Work to be completed
Word for word, return the lines from the top of the listing to the line containing "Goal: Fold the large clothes", both ends included, and no others.

Data extract
※ ※ ※

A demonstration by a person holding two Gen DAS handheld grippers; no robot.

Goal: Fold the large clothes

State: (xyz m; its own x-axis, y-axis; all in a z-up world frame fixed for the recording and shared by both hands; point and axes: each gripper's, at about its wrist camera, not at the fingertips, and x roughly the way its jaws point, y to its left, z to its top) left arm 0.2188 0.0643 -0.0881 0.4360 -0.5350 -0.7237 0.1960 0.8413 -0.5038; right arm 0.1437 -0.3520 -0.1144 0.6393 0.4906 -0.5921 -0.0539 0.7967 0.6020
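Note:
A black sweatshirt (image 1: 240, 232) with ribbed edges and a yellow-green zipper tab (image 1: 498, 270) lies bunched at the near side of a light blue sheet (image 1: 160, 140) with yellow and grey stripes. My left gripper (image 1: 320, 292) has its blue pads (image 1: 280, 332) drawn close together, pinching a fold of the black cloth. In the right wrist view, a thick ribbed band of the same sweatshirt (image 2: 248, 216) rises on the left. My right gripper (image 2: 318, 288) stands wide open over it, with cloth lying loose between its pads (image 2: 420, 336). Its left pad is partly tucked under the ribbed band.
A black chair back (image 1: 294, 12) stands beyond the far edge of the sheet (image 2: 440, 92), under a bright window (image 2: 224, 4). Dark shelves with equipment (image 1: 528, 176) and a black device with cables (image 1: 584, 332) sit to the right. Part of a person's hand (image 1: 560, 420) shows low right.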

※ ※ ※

Task solution
A demonstration by a person holding two Gen DAS handheld grippers; no robot.

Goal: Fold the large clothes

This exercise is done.